------ Dataset entries ------
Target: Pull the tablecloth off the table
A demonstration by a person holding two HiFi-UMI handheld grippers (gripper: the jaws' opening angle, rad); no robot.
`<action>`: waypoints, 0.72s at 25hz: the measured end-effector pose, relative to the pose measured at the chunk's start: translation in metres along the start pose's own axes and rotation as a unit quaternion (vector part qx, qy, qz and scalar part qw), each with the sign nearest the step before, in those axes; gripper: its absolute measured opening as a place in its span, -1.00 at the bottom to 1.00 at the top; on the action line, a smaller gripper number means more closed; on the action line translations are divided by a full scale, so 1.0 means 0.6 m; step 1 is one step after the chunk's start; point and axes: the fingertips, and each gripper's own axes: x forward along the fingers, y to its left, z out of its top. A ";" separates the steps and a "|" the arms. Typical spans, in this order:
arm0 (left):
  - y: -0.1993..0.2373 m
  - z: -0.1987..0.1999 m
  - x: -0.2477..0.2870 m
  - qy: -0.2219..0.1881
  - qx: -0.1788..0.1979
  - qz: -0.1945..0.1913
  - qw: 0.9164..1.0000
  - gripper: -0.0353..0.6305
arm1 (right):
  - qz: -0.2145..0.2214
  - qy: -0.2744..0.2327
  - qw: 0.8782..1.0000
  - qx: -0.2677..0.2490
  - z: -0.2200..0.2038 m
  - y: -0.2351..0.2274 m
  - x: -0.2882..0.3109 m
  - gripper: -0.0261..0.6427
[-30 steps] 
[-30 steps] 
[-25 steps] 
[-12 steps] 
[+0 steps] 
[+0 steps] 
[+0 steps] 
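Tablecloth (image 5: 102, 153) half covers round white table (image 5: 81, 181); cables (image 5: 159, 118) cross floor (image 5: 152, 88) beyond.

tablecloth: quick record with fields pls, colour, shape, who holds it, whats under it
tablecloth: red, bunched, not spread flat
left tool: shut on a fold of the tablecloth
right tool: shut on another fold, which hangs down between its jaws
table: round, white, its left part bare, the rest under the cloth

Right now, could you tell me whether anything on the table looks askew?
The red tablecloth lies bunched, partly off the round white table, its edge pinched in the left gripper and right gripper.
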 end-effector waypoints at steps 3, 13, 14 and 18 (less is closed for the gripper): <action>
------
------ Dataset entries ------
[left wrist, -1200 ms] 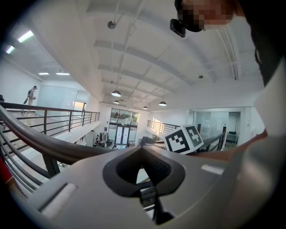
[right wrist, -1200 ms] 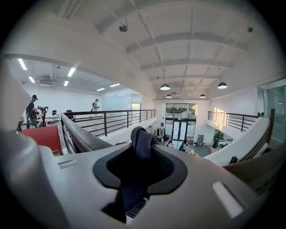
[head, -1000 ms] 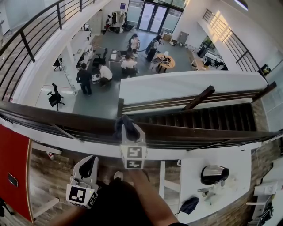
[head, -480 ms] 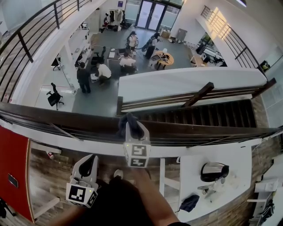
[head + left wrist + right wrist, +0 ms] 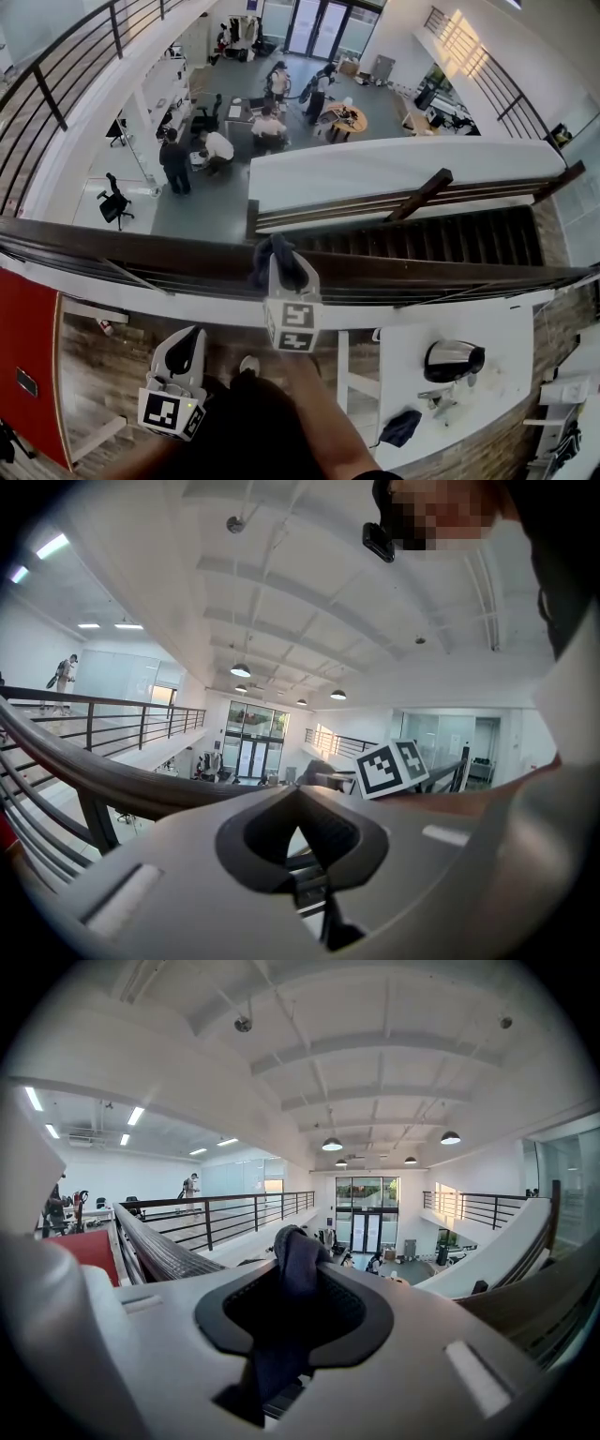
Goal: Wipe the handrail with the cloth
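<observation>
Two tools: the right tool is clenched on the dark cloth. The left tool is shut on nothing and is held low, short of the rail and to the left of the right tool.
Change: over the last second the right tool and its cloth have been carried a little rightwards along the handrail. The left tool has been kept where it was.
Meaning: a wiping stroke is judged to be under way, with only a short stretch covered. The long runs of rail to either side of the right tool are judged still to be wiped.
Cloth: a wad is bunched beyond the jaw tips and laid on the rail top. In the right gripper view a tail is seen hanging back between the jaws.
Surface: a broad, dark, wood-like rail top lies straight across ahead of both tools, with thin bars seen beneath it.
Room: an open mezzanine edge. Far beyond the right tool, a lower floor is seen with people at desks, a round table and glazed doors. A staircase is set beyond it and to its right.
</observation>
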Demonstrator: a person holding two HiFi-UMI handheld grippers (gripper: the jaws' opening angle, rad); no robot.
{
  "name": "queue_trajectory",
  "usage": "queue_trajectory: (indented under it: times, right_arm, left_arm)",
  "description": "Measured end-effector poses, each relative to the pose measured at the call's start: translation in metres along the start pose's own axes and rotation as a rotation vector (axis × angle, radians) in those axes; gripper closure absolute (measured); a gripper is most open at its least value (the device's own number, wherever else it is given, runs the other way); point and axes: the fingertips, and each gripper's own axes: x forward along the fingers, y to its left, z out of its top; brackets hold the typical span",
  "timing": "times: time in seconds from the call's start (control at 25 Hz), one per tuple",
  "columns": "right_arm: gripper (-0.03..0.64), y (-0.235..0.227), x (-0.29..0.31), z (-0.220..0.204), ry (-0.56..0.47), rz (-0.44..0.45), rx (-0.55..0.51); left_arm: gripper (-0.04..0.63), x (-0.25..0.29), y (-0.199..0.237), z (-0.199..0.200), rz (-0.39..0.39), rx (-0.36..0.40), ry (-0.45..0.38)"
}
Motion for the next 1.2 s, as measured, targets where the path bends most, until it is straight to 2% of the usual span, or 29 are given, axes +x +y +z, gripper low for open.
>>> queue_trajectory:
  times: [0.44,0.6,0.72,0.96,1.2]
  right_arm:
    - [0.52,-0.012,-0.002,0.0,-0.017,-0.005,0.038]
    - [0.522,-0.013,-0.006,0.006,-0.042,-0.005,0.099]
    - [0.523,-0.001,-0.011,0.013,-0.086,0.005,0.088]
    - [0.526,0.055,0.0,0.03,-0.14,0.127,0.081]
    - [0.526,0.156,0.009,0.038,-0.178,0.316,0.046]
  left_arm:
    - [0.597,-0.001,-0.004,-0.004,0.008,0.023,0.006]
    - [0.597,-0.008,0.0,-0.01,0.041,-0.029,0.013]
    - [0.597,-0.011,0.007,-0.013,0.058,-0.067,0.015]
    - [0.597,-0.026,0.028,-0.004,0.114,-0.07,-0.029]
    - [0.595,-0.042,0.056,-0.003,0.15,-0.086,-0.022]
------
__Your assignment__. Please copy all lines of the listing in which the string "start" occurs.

__Completed exercise__.
`<action>`: waypoints, 0.72s at 25hz: the measured end-effector pose, relative to the pose measured at the chunk's start: translation in metres along the start pose's own axes and rotation as a unit quaternion (vector part qx, qy, qz and scalar part qw), each with the sign nearest the step before, in those axes; gripper: its absolute measured opening as a place in its span, -1.00 at the bottom to 1.00 at the top; on the action line, a smaller gripper number means more closed; on the action line translations are divided by a full scale, so 1.0 means 0.6 m; step 1 is one step after the chunk's start; point and axes: the fingertips, and each gripper's own axes: x forward along the fingers, y to its left, z out of its top. A ";" separates the steps and a "|" the arms. Typical spans, in this order:
  "description": "Measured end-effector poses, each relative to the pose measured at the call's start: translation in metres along the start pose's own axes and rotation as a rotation vector (axis × angle, radians) in those axes; gripper closure absolute (measured); a gripper is most open at its least value (the device's own number, wherever else it is given, runs the other way); point and axes: the fingertips, and each gripper's own axes: x forward along the fingers, y to its left, z out of its top; brackets hold the typical span",
  "timing": "times: time in seconds from the call's start (control at 25 Hz), one per tuple",

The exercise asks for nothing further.